3. The Value Chain approach & its application to food, construction and textiles
The value-chain approach anchors natural resource use and environmental impacts within the socio-economic reality of production and consumption, and uncovers actionable insights on how the management of resources is connected with the 2030 Agenda for Sustainable Development. By applying a systems lens, the value-chain approach identifies the drivers and barriers that cause the value chains of different sectors to operate as they do, taking into account the complex drivers and feedback loops that determine and influence the operations and behaviors of actors along the value chain.

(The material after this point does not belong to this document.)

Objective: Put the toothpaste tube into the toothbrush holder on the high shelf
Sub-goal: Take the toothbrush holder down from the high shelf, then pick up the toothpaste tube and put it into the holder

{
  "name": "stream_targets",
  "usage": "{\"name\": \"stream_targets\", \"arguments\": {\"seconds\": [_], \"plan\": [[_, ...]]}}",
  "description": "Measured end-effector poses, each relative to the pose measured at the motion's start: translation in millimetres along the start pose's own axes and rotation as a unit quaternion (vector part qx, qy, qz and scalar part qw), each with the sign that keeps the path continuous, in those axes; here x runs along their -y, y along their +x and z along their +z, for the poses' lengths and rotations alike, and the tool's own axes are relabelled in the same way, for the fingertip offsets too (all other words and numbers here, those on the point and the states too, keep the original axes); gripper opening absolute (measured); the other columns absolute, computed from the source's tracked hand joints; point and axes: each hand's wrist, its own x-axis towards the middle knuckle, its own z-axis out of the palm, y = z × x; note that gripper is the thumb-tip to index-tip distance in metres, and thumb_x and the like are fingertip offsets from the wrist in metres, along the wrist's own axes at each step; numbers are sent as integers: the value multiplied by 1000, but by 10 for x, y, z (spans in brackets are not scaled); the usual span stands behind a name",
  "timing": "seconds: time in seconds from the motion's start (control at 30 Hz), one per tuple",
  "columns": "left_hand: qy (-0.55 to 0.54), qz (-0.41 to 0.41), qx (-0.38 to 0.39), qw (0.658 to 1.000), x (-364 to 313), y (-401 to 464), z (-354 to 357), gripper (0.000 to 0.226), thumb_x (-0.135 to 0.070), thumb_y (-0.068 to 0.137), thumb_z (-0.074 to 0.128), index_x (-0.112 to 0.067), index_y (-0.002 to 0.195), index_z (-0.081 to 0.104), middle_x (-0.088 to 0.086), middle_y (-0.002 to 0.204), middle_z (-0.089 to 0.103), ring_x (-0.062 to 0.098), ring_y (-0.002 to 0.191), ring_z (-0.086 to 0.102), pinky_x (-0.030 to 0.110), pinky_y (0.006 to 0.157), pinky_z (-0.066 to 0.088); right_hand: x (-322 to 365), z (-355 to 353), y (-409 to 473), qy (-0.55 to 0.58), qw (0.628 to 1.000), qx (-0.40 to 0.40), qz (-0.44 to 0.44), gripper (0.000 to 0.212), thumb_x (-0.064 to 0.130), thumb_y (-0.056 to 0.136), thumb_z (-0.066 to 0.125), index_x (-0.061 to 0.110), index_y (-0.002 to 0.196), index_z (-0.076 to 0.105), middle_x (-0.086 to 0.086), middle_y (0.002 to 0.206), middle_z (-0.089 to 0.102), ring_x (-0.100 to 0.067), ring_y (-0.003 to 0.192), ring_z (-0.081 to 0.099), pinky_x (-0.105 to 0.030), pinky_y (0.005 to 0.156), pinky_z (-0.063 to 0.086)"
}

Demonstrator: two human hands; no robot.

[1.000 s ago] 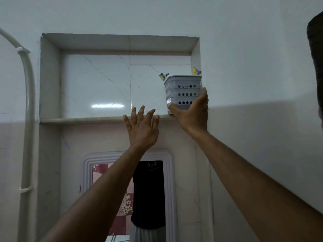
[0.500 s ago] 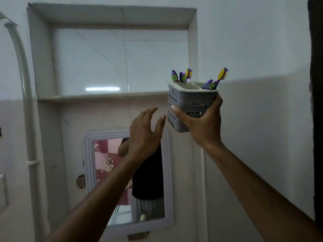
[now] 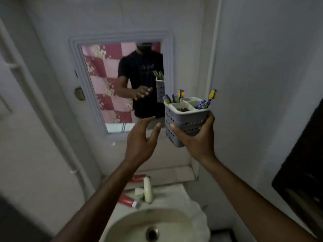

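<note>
My right hand grips a grey perforated toothbrush holder from below and behind, held in the air in front of the mirror. Several purple and yellow toothbrushes stick out of its compartments. My left hand is open, fingers spread, just left of the holder and not touching it. A red toothpaste tube lies on the sink's rim beside the tap, partly hidden by my left forearm. A second red tube lies on the ledge behind the tap. The high shelf is out of view.
A framed wall mirror reflects a person in a dark shirt. A white tap stands over the sink. A white pipe runs down the left wall. A dark object hangs at the right.
My right hand took the holder off the high shelf and brought it down to chest height. The view tilted down to the sink. My left hand followed, staying open.
</note>
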Motion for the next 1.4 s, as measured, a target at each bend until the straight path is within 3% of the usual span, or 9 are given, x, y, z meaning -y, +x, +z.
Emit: {"name": "stream_targets", "arguments": {"seconds": [0.13,0.3,0.43,0.57,0.67,0.93,1.1,1.23,1.4], "plan": [[-7,-63,33,997,435,-546,192,44,-55,106,58,-26,137,68,-9,137,70,7,125,64,41,108,54,-487,83,-518,-33,996,21,78,113,59,62,102,28,152,40,4,149,66,-12,135,70,-47,112,61],[-31,-159,58,985,1013,-1174,370,39,-46,107,62,-21,135,71,-5,133,70,2,117,64,15,95,53,-1062,146,-1067,-98,979,68,167,122,61,56,98,16,154,42,0,149,68,-22,133,70,-49,110,60],[-51,-260,56,963,1464,-1675,479,29,-41,108,63,-20,125,75,-5,121,75,14,114,70,39,100,57,-1486,181,-1455,-138,960,95,225,124,66,53,93,17,156,43,-3,148,67,-27,133,69,-50,109,59],[-13,-305,102,947,1823,-2039,525,29,-23,109,62,-6,131,72,10,126,75,28,116,69,46,99,56,-1846,239,-1698,-230,928,119,269,126,64,57,99,23,160,39,-13,150,58,-40,141,53,-50,117,45],[50,-334,153,929,2051,-2210,516,34,-21,109,61,-3,137,67,14,133,71,32,122,66,48,105,53,-2052,324,-1786,-249,915,131,288,124,59,63,104,23,161,37,-13,151,58,-40,141,54,-48,112,47],[278,-193,408,848,2659,-2027,430,57,-16,101,64,-19,156,49,5,163,47,31,150,43,47,119,38,-2271,661,-1772,-248,913,115,302,125,53,63,108,13,159,38,-6,158,59,-31,143,63,-46,109,60],[394,-85,449,798,2862,-1995,449,48,-17,97,63,-21,144,55,5,146,51,30,136,46,43,111,39,-2372,768,-1807,-261,909,111,305,125,50,64,108,11,157,35,-8,157,58,-33,141,64,-33,98,53],[381,-94,416,820,2965,-2085,347,38,-28,100,62,-20,137,58,7,137,59,30,126,55,44,106,42,-2407,756,-1885,-255,911,123,302,126,46,68,107,10,161,30,-10,160,55,-34,144,63,-38,103,55],[171,-291,310,889,2715,-2140,94,51,-60,105,56,-19,135,53,4,117,63,24,84,70,39,71,61,-2404,659,-1953,-243,911,153,295,135,44,69,107,7,166,21,-13,167,48,-35,151,56,-50,114,59]]}}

The Value Chain approach drives the engagement alignment of policy makers, private sector, SMEs, academia, and consumers towards a common objective, and underpins partnerships to align action in the transition towards sustainability and circularity.
4. Global Alliance on Circular Economy and Resource Efficiency (GACERE)
Bringing together governments and relevant networks and organisations, the Global Alliance on Circular Economy and Resource Efficiency (GACERE) aims to provide a global impetus for initiatives related to the circular economy transition, resource efficiency and sustainable consumption and production, building on efforts being deployed internationally. GACERE members will do so by working together and advocating at the political level and in multilateral fora, in particular at the United Nations General Assembly (UNGA), the United Nations Environment Assembly (UNEA) and in G7/G20. GACERE members currently include: Canada, Chile, Colombia, EC on behalf of the EU, India, Japan, Kenya, Morocco, New Zealand, Nigeria, Norway, Peru, Republic of Korea, Rwanda, South Africa, UNEP and UNIDO. Mexico, Singapore, Switzerland have joined GACERE as observers. Three strategic partners are contributing to the work of GACERE: the Ellen MacArthur Foundation, the Platform for Accelerating Circular Economy (PACE) and the Finnish Innovation Fund SITRA through its World Circular Economy Forum (WCEF).
1. SCP HAT: This tool provides three modules (1. Country profile, 2. Hotspot Identification, 3. National data system) to analyse hotspot areas of sustainable consumption and production.